Depuis 1997, les immeubles destinés à une activité commerciale ou professionnelle (immeubles utilisés comme "établissements stables") ne sont plus couverts par la lex Koller. Par conséquent, les personnes à l'étranger (celles qui n'ont pas de domicile fiscal ni d'activité en Suisse) telles que les fonds spéculatifs immobiliers, les sociétés financières, etc. peuvent acquérir de tels immeubles à des fins purement spéculatives sans devoir requérir d'autorisation. Cette situation crée des problèmes divers et génère un travail administratif important. Les immeubles commerciaux ne sont pas toujours destinés exclusivement à des activités commerciales. Il arrive souvent qu'ils aient une affectation mixte et soient utilisés à la fois à des fins de logement et à des fins d'activité commerciale. Les prescriptions relatives aux quotas de logements fixées dans les règlements de zones et de construction de nombreuses communes permettent à des personnes à l'étranger d'acquérir également, dans une mesure moindre, des appartements. Si ces quotas augmentent, le régime d'accès à l'immobilier résidentiel voulu par la lex Koller sera vidé de sa substance, et la loi ne sera respectée ni dans la lettre ni dans l'esprit. C'est particulièrement vrai en cas de transformation de zones industrielles en zones d'habitation.
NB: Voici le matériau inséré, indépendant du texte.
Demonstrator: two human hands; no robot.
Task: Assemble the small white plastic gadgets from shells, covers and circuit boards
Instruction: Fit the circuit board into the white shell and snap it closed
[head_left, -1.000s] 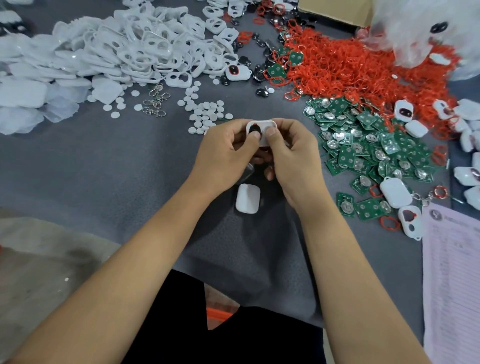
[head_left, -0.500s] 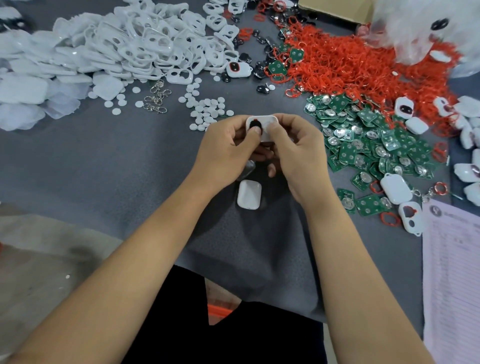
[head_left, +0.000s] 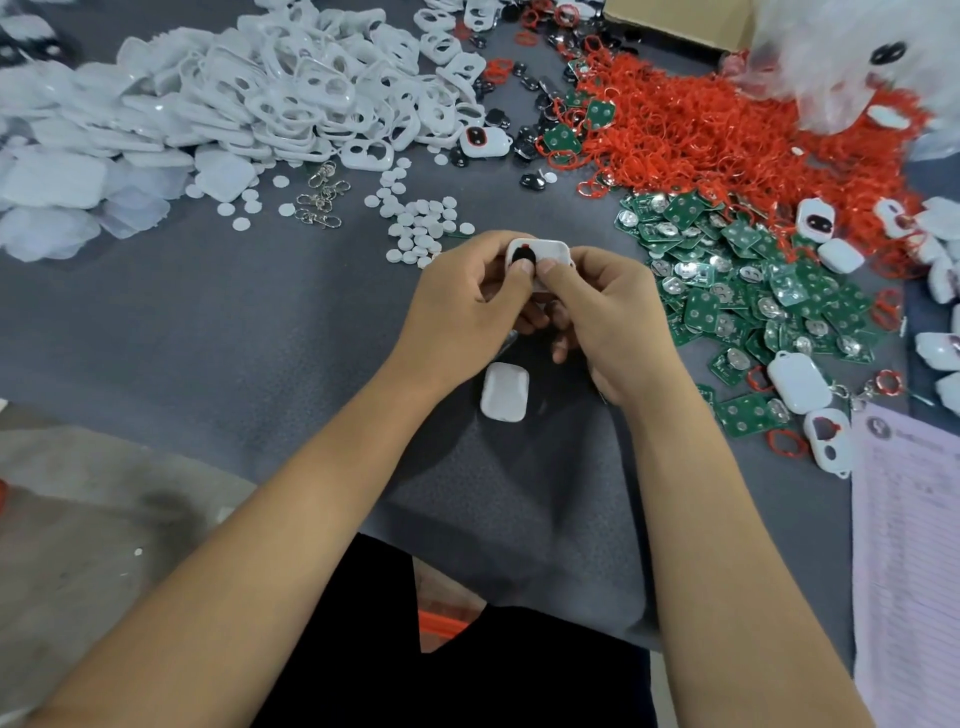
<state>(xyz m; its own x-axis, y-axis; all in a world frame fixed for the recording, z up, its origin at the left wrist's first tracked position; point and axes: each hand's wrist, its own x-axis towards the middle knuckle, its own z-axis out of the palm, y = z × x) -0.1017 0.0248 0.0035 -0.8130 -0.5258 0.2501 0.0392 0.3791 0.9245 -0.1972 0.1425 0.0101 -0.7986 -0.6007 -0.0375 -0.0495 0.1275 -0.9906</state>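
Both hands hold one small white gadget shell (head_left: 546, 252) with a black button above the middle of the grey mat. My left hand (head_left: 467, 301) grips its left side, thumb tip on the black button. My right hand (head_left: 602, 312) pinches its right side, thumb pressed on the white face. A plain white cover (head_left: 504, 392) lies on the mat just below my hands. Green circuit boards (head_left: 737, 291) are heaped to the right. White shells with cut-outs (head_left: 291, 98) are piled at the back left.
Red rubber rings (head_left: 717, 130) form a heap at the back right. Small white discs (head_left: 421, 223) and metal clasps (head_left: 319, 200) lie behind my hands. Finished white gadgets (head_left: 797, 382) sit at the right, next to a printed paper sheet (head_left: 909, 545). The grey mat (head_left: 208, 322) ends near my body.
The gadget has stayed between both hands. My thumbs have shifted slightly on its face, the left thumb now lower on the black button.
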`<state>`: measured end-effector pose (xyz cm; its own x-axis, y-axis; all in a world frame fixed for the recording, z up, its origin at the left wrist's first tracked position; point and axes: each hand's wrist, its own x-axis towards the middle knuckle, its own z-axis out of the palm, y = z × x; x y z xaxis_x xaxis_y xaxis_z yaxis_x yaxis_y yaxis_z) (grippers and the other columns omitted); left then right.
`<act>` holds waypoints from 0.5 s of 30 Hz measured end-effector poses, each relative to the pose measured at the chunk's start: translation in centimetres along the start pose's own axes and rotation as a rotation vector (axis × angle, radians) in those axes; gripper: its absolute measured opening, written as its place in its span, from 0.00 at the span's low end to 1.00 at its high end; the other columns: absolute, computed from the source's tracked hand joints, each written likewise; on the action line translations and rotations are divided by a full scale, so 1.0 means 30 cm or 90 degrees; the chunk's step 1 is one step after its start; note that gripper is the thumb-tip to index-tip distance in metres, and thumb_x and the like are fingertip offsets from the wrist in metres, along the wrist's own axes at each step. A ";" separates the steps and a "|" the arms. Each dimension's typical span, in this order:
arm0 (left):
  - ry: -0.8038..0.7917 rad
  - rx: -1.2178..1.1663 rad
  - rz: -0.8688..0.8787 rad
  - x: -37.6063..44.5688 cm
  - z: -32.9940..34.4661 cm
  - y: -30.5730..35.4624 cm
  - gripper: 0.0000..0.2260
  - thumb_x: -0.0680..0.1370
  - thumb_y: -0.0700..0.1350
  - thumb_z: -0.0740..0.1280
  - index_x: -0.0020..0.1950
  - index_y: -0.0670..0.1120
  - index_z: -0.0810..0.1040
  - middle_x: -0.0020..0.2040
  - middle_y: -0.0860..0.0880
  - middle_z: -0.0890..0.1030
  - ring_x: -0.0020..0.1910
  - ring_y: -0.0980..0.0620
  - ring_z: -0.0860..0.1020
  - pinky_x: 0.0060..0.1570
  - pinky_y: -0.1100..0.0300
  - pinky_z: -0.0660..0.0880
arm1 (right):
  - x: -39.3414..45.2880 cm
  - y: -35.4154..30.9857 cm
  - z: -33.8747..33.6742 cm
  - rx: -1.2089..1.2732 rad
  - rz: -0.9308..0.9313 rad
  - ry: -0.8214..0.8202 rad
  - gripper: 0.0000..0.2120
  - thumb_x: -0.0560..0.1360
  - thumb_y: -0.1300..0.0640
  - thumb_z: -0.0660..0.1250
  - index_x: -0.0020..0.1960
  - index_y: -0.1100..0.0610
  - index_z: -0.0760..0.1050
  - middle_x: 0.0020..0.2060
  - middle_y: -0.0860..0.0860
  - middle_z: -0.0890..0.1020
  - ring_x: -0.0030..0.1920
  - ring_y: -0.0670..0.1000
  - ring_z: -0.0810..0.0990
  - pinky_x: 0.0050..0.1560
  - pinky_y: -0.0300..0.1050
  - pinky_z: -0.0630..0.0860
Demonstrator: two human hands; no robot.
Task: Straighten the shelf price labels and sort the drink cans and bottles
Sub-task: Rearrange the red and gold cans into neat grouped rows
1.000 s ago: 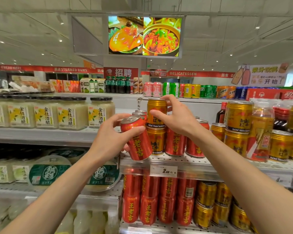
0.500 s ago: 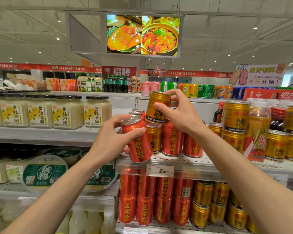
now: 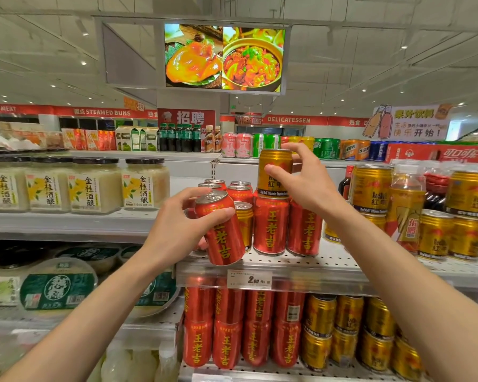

Le bénéfice de l'abrogation de la lex Koller pour les immeubles destinés à une activité commerciale ou professionnelle est d'ailleurs loin d'être établi, le capital n'étant pas le facteur clé dans la limitation de l'accès au marché de l'immobilier. Ce qui est sûr, par contre, c'est que les gains sont versés à l'étranger, développement contraire, là aussi, à la lettre et à l'esprit de la lex Koller. À cela s'ajoute que les propriétaires immobiliers qui n'ont pas leur siège en Suisse n'y paient donc pas d'impôts. Dans ce cas, c'est le principe même de la lex Koller qui est mis à mal, les infrastructures financées par l'impôt apportant une contribution déterminante à l'augmentation de valeur des immeubles. Enfin, il y a lieu de penser que l'abrogation de la lex Koller pour les immeubles destinés à une activité commerciale ou professionnelle a augmenté à la fois les prix et la volatilité sur le marché de l'immobilier commercial. Tel n'était pas l'effet recherché !

Les placements dans l'immobilier commercial étant idéaux pour les capitaux en fuite (on parle d'ailleurs d'"achats panique"), la pression sur le franc suisse augmente et les prix sont poussés à la hausse. Ce phénomène n'est pas sans rappeler ce qui s'est produit dans le passé, lorsque des personnes de l'étranger avaient acheté de nombreux hôtels dans lesquels elles ne faisaient aucun investissement et qui cessaient dès lors d'être exploités. Malgré cela, on examinera les moyens de prévoir des exceptions généreuses pour l'industrie hôtelière.

Antrag des Bundesrates

Le Conseil fédéral propose d'accepter la motion.

Stellungnahme des Bundesrates

Le Conseil fédéral propose d'accepter la motion.